__Work to complete__
Please write out all of the entries exactly as they appear.

__Dataset records__
*** Block opens ***

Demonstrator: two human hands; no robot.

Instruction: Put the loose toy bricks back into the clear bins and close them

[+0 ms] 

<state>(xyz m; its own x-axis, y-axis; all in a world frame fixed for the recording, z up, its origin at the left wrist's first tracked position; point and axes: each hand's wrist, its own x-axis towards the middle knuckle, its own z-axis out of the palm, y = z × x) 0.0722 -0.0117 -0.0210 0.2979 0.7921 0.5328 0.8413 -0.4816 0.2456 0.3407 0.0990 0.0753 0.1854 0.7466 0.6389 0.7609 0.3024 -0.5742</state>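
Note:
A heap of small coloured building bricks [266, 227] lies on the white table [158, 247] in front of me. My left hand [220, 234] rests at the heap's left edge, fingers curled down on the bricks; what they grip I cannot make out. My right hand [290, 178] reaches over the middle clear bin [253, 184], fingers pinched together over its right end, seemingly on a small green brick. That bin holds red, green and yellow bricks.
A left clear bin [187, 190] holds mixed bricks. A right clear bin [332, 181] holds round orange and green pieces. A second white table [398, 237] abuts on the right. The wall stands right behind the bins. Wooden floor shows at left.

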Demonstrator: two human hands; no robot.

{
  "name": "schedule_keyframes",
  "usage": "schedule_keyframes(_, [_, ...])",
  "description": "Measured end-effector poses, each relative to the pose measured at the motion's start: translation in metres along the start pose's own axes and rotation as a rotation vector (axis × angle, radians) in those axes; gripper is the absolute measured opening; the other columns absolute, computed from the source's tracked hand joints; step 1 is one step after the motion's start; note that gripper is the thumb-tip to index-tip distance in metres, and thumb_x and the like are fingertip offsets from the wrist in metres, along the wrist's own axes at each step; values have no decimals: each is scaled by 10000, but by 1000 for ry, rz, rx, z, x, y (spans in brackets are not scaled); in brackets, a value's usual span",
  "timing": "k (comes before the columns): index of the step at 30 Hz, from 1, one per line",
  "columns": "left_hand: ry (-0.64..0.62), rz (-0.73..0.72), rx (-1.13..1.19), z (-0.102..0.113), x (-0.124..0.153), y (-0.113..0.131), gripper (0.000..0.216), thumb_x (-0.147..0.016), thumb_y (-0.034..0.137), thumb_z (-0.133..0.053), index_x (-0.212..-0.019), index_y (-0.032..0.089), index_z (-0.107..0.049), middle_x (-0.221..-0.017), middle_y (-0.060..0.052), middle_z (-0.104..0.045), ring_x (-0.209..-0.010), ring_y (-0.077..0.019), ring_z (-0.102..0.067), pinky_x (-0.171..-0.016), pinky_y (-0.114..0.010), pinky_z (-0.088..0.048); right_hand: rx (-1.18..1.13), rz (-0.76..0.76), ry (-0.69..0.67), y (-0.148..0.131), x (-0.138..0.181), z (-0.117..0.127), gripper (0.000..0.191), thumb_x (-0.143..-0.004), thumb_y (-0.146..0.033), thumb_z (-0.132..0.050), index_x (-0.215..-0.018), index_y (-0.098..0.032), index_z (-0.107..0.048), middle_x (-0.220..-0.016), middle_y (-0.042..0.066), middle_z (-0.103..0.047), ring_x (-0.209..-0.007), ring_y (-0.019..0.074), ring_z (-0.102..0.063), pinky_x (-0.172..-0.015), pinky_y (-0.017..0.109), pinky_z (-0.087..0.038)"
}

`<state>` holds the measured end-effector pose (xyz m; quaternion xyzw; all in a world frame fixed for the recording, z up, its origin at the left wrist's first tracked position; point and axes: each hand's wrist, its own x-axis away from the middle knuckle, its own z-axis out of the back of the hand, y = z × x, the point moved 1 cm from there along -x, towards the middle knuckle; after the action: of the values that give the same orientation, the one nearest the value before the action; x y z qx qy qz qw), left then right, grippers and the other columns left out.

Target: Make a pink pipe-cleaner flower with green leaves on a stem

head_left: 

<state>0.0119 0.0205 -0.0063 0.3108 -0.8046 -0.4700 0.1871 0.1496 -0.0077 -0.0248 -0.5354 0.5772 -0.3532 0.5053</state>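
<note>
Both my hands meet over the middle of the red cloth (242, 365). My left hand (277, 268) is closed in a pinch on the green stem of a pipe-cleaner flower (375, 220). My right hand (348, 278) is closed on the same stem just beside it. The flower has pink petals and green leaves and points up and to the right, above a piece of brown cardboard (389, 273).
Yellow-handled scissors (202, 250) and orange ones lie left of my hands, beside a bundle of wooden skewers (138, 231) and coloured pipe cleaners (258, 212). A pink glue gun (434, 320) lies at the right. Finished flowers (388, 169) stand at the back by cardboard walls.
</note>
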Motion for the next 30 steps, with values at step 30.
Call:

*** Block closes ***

__Problem solution__
Demonstrator: two human hands; no robot.

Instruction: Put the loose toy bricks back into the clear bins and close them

[+0 ms] 

<state>(xyz m; its own x-axis, y-axis; all in a world frame fixed for the recording, z up, its origin at the left wrist's first tracked position; point and axes: each hand's wrist, its own x-axis towards the middle knuckle, its own z-axis out of the palm, y = z × x) 0.0722 -0.0117 -0.0210 0.2979 0.7921 0.5328 0.8413 -0.4816 0.2456 0.3407 0.0990 0.0753 0.1854 0.7466 0.6389 0.7609 0.3024 -0.5742</state>
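Note:
A heap of small coloured building bricks [266, 227] lies on the white table [158, 247] in front of me. My left hand [220, 234] rests at the heap's left edge, fingers curled down on the bricks; what they grip I cannot make out. My right hand [290, 178] reaches over the middle clear bin [253, 184], fingers pinched together over its right end, seemingly on a small green brick. That bin holds red, green and yellow bricks.
A left clear bin [187, 190] holds mixed bricks. A right clear bin [332, 181] holds round orange and green pieces. A second white table [398, 237] abuts on the right. The wall stands right behind the bins. Wooden floor shows at left.
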
Demonstrator: two human hands; no robot.

{
  "name": "schedule_keyframes",
  "usage": "schedule_keyframes(_, [_, ...])",
  "description": "Measured end-effector poses, each relative to the pose measured at the motion's start: translation in metres along the start pose's own axes and rotation as a rotation vector (axis × angle, radians) in those axes; gripper is the absolute measured opening; the other columns absolute, computed from the source's tracked hand joints; step 1 is one step after the motion's start; note that gripper is the thumb-tip to index-tip distance in metres, and thumb_x and the like are fingertip offsets from the wrist in metres, along the wrist's own axes at each step; values have no decimals: each is scaled by 10000, but by 1000 for ry, rz, rx, z, x, y (spans in brackets are not scaled); in brackets, a value's usual span",
  "timing": "k (comes before the columns): index of the step at 30 Hz, from 1, one per line",
  "columns": "left_hand: ry (-0.64..0.62), rz (-0.73..0.72), rx (-1.13..1.19), z (-0.102..0.113), x (-0.124..0.153), y (-0.113..0.131), gripper (0.000..0.216), thumb_x (-0.147..0.016), thumb_y (-0.034..0.137), thumb_z (-0.133..0.053), index_x (-0.212..-0.019), index_y (-0.032..0.089), index_z (-0.107..0.049), middle_x (-0.221..-0.017), middle_y (-0.060..0.052), middle_z (-0.104..0.045), ring_x (-0.209..-0.010), ring_y (-0.077..0.019), ring_z (-0.102..0.067), pinky_x (-0.171..-0.016), pinky_y (-0.114..0.010), pinky_z (-0.088..0.048); right_hand: rx (-1.18..1.13), rz (-0.76..0.76), ry (-0.69..0.67), y (-0.148..0.131), x (-0.138..0.181), z (-0.117..0.127), gripper (0.000..0.191), thumb_x (-0.143..-0.004), thumb_y (-0.146..0.033), thumb_z (-0.132..0.050), index_x (-0.215..-0.018), index_y (-0.098..0.032), index_z (-0.107..0.048), middle_x (-0.220..-0.016), middle_y (-0.042..0.066), middle_z (-0.103..0.047), ring_x (-0.209..-0.007), ring_y (-0.019..0.074), ring_z (-0.102..0.063), pinky_x (-0.172..-0.015), pinky_y (-0.017..0.109), pinky_z (-0.087..0.038)"
}

`<state>` holds the measured end-effector pose (xyz m; quaternion xyzw; all in a world frame fixed for the recording, z up, its origin at the left wrist's first tracked position; point and axes: each hand's wrist, its own x-axis away from the middle knuckle, its own z-axis out of the back of the hand, y = z × x, the point moved 1 cm from there along -x, towards the middle knuckle; after the action: of the values that give the same orientation, the one nearest the value before the action; x y z qx qy qz qw), left then right, grippers and the other columns left out.

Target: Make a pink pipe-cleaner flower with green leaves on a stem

head_left: 

<state>0.0119 0.0205 -0.0063 0.3108 -0.8046 -0.4700 0.1871 0.1496 -0.0077 -0.0248 -0.5354 0.5772 -0.3532 0.5053</state>
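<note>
Both my hands meet over the middle of the red cloth (242, 365). My left hand (277, 268) is closed in a pinch on the green stem of a pipe-cleaner flower (375, 220). My right hand (348, 278) is closed on the same stem just beside it. The flower has pink petals and green leaves and points up and to the right, above a piece of brown cardboard (389, 273).
Yellow-handled scissors (202, 250) and orange ones lie left of my hands, beside a bundle of wooden skewers (138, 231) and coloured pipe cleaners (258, 212). A pink glue gun (434, 320) lies at the right. Finished flowers (388, 169) stand at the back by cardboard walls.
</note>
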Motion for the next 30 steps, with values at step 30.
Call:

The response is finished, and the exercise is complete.